Il y a 1463 marches à descendre, et sur le chemin, des personnes brûlées, blessées… Une femme, tétanisée par la peur, qui refuse d’avancer, reprend courage lorsqu’elle peut caresser, un instant, le pelage de Roselle.

Une deuxième tour en flammes

Plus ils progressent, plus la température augmente. Personne ne sait combien de minutes il leur reste avant que tout le bâtiment s’effondre, ils savent seulement qu’il y a deux pièges à éviter : la panique et l’inaction.

Au 70e étage, une forte odeur très désagréable et menaçante envahit les narines. Michael reconnaît tout de suite l’odeur de kérosène. Les 35 000 litres de kérosène que contenaient les réservoirs du Boeing se répandent partout, rendant le sol glissant et menaçant à chaque instant de s’enflammer et de couper ainsi la route vers la liberté. 

Lorsqu’au bout d’une heure, enfin, Michael et Roselle se trouvent à l’air libre et qu’ils pensent être sauvés, ils sont aussitôt face à un autre danger mortel. La tour Sud, toute proche, est en flammes. Elle vient d’être percutée, elle aussi, par un avion piraté. Soudain, dans un fracas incroyable, elle s’effondre. Un immense nuage de sable et de gravier rend l’air difficilement respirable. Tout le monde court pour sauver sa vie.

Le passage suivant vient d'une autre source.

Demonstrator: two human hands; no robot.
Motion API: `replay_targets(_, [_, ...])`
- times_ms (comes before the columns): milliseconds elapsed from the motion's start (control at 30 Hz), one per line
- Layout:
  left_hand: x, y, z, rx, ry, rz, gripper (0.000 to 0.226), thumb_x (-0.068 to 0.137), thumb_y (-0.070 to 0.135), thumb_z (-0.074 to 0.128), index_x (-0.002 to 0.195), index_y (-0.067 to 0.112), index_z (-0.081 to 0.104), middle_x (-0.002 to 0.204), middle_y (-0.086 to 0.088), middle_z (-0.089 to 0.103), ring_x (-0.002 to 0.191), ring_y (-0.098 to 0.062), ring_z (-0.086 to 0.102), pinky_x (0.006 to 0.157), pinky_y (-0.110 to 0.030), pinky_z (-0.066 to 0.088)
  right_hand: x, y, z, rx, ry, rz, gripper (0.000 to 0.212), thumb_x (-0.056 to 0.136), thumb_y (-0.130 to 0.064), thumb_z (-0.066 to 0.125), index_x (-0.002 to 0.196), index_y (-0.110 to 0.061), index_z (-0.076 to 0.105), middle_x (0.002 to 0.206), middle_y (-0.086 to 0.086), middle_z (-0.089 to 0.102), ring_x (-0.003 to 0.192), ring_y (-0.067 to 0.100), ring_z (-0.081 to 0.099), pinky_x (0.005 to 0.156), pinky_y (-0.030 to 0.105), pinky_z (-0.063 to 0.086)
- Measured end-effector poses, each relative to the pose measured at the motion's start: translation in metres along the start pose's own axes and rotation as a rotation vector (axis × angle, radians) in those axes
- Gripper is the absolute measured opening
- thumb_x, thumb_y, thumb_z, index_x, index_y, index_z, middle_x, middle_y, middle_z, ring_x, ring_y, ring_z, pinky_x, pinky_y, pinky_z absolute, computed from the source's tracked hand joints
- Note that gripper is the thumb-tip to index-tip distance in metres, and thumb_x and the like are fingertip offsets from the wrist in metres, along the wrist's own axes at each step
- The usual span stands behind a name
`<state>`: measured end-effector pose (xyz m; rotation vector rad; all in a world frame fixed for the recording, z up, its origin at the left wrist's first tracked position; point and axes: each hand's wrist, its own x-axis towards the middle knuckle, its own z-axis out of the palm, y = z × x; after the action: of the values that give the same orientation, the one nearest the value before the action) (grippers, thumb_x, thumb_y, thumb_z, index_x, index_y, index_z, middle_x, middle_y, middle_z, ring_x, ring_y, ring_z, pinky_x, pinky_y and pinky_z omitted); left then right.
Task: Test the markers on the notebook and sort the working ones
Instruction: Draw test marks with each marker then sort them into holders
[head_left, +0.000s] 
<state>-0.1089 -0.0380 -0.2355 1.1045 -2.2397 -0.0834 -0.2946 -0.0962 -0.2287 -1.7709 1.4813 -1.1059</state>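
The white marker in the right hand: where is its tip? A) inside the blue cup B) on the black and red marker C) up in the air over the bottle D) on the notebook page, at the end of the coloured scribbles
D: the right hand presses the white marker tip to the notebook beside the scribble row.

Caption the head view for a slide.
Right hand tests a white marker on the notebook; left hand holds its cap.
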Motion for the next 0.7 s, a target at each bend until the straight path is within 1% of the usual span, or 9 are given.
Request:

Roselle aussi a du mal à respirer, elle halète, mais elle ne s’arrête pas et entraîne son maître loin de la zone sinistrée. Ils trouvent finalement refuge dans une station de métro, et plus tard, il pourra rentrer rassurer les siens.

Michael sait ce qu’il doit à Roselle. Grâce à cette chienne d’une grande fidélité, il ne se trouve pas parmi les 2977 personnes qui ont perdu la vie dans l’effondrement des tours. Il a écrit un livre : «Thunder Dog» («Chien de Tonnerre») où il rend un hommage vibrant à celle qui sauva sa vie et la vie de plusieurs de ce groupe qu’elle encouragea par son calme et son exemple.

En 2002, Roselle a reçu la plus haute médaille pour bravoure qu’un animal puisse recevoir, et en 2011, 10 ans après le drame, à titre posthume, elle a été élue «chien héroïque d’Amérique».  

Depuis ce drame qu’il n’a jamais pu oublier, Michael a voulu consacrer sa vie à faire connaître, à travers le monde, le rôle si important que jouent ces amis à quatre pattes dans la vie de beaucoup de personnes qui souffrent de divers handicaps, ces chiens remarquables dont Roselle n’est qu’un exemple parmi une multitude d’autres.